During the beginning of session, I would praise anything that my learner is doing, no matter how small. With my young learner, for example, I praised the instructions followed during that 5 minutes of playtime with cars and continued to praise any instructions followed throughout the session. When I conducted the programs, I utilized behavior momentum and began with easy trials that my learner knows to build up my learner’s confidence and motivation. As the session progressed, I would increase the number of trails and deliver the reinforcer in a variable ratio schedule.

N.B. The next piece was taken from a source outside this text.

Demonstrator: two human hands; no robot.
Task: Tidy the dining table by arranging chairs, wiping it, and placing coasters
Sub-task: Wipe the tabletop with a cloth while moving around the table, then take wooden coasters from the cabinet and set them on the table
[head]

For example, I would do the following:

  • First 3 trails, then provide reinforcer.
  • Six trials, then provide reinforcer.
  • Eight trials, then provide reinforcer.
  • I would then switch it to 5 trails, then provide reinforcer.

Throughout the variable ratio schedule of reinforcement, I continue to be silly and enthusiastic when I present the instruction, play with the reinforcer, and play with my learner.

  • End of session

In the final 15 minutes of the ABA session, the ABA therapist will clean up all materials used, fill in their Daily Session Notes, and enter all data collected.